ROLL: Long-Term Robust LiDAR-based Localization With Temporary Mapping in Changing Environments
Bin Peng, Hongle Xie, Weidong Chen

TL;DR
This paper introduces ROLL, a LiDAR-based localization system that maintains robustness over long periods despite environmental changes by temporarily updating maps and integrating inertial data, validated on the NCLT dataset.
Contribution
The paper proposes a novel long-term localization method that dynamically updates maps and fuses odometry with global matching for improved robustness in changing environments.
Findings
Robust localization maintained over a year in changing environments
Effective temporary map merging improves global matching reliability
Integration of LiDAR inertial odometry enhances initial pose estimation
Abstract
Long-term scene changes present challenges to localization systems using a pre-built map.
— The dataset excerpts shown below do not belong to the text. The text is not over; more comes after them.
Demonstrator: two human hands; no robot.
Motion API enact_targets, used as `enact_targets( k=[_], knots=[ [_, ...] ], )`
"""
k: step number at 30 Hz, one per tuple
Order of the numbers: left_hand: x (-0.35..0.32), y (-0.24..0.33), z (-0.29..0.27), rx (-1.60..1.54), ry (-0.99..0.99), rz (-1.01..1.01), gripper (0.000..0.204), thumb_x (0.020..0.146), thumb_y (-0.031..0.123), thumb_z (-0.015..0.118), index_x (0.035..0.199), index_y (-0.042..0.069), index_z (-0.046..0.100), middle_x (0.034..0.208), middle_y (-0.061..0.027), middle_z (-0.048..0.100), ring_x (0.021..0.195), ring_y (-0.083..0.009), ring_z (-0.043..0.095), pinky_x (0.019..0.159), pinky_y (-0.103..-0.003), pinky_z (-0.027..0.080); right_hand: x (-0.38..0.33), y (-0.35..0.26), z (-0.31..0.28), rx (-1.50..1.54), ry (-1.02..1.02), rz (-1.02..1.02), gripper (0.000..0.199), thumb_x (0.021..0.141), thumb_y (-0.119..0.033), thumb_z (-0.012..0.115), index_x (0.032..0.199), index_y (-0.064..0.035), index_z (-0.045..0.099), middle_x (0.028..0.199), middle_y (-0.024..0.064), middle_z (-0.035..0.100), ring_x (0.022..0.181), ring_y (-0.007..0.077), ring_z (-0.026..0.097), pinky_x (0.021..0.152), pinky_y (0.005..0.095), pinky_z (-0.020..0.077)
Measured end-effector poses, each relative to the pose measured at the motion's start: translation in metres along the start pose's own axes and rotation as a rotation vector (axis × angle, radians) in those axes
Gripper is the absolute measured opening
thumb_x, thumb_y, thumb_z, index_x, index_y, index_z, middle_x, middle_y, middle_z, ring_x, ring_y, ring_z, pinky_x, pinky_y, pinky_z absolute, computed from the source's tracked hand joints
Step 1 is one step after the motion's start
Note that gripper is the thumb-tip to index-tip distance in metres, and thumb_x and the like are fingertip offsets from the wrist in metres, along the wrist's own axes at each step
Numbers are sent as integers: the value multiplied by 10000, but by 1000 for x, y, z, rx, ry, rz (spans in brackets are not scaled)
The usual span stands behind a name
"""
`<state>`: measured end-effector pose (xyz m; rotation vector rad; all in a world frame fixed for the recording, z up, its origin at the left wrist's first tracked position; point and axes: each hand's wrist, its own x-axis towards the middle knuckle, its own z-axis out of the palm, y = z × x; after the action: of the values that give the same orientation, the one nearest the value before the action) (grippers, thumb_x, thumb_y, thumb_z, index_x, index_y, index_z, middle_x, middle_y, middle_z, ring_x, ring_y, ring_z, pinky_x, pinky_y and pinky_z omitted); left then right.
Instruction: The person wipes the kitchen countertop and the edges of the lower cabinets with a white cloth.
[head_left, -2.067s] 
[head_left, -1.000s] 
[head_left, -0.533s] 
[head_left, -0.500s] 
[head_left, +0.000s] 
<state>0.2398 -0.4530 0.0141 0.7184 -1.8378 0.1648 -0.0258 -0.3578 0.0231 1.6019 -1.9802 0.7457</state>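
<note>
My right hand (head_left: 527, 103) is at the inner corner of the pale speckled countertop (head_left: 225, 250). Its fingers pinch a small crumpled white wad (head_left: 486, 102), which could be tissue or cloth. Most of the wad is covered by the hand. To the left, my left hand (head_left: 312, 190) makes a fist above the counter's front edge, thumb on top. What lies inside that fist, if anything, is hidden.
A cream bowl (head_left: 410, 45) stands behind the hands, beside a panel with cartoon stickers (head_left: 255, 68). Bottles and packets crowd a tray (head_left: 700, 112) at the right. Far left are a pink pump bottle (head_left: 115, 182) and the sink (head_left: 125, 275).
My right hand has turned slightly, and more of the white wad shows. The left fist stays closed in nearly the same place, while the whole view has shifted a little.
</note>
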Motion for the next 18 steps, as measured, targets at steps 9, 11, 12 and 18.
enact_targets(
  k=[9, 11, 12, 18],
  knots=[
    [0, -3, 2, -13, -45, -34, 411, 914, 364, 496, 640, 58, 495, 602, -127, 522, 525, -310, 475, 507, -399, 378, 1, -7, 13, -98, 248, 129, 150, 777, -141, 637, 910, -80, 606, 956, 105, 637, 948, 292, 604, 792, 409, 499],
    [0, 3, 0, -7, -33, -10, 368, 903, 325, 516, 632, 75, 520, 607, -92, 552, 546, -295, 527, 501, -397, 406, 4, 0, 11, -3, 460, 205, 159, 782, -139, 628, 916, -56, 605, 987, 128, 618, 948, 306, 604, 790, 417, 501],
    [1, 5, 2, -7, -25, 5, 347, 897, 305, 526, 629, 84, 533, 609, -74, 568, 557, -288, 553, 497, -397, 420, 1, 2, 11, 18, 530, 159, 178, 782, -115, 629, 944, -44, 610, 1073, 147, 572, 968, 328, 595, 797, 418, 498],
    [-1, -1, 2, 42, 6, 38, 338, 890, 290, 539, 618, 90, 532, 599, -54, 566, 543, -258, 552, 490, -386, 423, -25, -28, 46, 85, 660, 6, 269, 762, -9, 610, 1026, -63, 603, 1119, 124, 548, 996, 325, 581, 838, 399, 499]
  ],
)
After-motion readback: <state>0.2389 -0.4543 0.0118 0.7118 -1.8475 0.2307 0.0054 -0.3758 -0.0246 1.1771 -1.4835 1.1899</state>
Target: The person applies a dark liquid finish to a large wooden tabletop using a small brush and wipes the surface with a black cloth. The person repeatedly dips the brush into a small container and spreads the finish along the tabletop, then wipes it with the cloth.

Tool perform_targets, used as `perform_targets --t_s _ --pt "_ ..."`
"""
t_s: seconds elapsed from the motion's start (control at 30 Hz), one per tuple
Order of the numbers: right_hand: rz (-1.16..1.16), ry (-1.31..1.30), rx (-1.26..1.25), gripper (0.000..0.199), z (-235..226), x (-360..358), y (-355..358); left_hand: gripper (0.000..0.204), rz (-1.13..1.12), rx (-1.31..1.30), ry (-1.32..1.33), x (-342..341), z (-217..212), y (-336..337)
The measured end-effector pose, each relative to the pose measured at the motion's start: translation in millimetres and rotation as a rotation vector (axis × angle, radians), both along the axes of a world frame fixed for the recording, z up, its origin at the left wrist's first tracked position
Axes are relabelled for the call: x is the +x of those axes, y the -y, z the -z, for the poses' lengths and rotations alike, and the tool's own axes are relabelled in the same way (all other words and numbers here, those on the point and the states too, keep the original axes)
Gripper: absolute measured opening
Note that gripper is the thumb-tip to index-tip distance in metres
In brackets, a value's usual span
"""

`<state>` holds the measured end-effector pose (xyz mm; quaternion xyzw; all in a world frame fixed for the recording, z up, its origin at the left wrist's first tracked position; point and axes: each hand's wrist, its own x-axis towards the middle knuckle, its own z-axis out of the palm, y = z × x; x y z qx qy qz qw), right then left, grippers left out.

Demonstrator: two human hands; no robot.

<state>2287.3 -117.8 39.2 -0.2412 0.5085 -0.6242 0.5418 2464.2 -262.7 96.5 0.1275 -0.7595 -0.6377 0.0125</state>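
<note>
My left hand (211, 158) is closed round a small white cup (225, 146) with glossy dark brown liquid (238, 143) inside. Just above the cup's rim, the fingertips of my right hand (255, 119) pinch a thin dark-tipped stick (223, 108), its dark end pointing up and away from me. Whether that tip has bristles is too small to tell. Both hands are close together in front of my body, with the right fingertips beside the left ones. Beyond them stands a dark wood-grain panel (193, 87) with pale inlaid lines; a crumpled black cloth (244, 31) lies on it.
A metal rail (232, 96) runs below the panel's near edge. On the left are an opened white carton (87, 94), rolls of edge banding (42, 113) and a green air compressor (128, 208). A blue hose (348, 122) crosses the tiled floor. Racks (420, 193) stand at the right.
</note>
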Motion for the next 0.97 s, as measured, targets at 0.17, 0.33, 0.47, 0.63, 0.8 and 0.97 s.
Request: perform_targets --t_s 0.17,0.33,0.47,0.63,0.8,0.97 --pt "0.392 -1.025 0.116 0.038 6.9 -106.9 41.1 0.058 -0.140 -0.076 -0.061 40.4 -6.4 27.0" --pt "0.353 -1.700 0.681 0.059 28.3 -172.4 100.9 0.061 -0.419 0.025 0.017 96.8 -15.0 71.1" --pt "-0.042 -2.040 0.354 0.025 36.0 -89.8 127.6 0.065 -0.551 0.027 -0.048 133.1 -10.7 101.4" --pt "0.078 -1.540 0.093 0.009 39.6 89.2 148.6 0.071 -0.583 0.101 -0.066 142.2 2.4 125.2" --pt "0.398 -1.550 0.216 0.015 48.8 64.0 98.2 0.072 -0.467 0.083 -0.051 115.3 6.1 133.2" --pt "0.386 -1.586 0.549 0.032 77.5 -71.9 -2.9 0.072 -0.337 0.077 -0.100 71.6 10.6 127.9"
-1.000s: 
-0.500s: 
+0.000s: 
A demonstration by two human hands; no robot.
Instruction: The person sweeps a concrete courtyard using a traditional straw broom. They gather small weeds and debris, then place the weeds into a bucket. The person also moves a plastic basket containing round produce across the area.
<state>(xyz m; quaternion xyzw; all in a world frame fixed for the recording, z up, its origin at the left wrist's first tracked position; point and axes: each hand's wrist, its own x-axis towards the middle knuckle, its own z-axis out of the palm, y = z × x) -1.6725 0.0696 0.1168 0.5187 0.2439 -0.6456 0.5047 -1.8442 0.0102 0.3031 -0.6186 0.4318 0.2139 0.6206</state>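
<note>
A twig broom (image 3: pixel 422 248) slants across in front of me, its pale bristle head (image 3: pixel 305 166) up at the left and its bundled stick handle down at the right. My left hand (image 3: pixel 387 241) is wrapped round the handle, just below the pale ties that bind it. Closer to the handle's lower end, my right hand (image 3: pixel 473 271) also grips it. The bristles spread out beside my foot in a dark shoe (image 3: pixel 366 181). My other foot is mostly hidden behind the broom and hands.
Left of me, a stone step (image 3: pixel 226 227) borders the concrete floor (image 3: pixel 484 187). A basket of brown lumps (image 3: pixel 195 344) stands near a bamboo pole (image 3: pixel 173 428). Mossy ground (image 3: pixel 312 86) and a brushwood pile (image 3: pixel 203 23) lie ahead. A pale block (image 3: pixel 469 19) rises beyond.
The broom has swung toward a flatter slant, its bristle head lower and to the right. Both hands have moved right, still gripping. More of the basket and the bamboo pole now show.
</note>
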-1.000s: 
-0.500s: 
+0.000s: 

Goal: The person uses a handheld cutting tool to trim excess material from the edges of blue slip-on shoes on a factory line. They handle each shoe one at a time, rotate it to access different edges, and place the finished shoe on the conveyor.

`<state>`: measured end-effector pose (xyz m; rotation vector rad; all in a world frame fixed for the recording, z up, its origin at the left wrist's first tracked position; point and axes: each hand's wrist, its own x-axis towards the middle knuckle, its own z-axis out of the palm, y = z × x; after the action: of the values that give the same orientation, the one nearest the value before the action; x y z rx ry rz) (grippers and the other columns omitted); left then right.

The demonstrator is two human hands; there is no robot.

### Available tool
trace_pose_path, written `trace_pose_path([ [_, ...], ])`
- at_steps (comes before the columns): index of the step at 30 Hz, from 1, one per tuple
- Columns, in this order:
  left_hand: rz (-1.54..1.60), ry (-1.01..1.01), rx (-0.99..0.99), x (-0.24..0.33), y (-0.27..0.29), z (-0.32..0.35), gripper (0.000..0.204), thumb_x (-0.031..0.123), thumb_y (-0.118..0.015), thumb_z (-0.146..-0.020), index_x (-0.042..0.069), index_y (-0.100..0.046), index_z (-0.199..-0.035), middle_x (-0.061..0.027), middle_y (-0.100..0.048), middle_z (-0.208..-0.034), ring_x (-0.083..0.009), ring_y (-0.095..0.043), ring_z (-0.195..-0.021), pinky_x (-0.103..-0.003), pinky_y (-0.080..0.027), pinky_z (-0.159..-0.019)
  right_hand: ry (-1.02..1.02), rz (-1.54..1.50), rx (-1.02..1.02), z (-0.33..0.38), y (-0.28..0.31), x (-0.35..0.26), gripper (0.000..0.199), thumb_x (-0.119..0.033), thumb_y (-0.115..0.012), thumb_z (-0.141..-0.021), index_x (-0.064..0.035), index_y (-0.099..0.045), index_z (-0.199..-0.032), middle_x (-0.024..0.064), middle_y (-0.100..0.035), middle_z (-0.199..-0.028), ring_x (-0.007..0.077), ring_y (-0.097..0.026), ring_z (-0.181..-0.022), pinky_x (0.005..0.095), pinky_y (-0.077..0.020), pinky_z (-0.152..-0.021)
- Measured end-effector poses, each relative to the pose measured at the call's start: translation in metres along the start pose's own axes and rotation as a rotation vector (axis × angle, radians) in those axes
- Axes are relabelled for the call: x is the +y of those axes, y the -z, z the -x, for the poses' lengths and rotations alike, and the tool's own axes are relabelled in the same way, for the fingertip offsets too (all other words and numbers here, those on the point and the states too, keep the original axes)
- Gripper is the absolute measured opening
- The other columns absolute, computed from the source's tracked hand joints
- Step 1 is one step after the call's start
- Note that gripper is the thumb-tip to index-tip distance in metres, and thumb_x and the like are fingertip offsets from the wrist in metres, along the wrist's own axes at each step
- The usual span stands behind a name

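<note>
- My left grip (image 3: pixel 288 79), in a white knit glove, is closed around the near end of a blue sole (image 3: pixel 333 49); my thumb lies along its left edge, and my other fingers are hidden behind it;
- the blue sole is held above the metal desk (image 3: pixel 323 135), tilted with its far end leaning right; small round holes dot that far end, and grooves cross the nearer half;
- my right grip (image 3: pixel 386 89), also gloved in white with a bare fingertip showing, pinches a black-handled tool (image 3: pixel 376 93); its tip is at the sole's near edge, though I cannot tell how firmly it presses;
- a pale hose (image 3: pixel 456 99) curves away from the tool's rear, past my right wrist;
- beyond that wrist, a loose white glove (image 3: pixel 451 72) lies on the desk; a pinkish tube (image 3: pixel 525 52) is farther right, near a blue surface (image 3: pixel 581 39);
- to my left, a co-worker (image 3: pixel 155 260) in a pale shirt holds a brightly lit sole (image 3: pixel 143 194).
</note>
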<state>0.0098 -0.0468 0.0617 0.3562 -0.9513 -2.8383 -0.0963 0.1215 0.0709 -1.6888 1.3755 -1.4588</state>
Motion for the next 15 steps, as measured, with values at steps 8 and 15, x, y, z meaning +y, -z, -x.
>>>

This paper presents a LiDAR-based system that can provide robust localization against those challenges. Our method starts with activation of a mapping process temporarily when global matching towards the pre-built map is unreliable. The temporary map will be merged onto the pre-built map for later localization runs once reliable matching is obtained again. We further integrate a LiDAR inertial odometry (LIO) to provide motion-compensated LiDAR scans and a reliable initial pose guess for the global matching module. To generate a smooth real-time trajectory for navigation purposes, we fuse poses from odometry and global matching by solving a pose graph optimization problem. We evaluate our localization system with extensive experiments on the NCLT dataset including a variety of changing indoor and…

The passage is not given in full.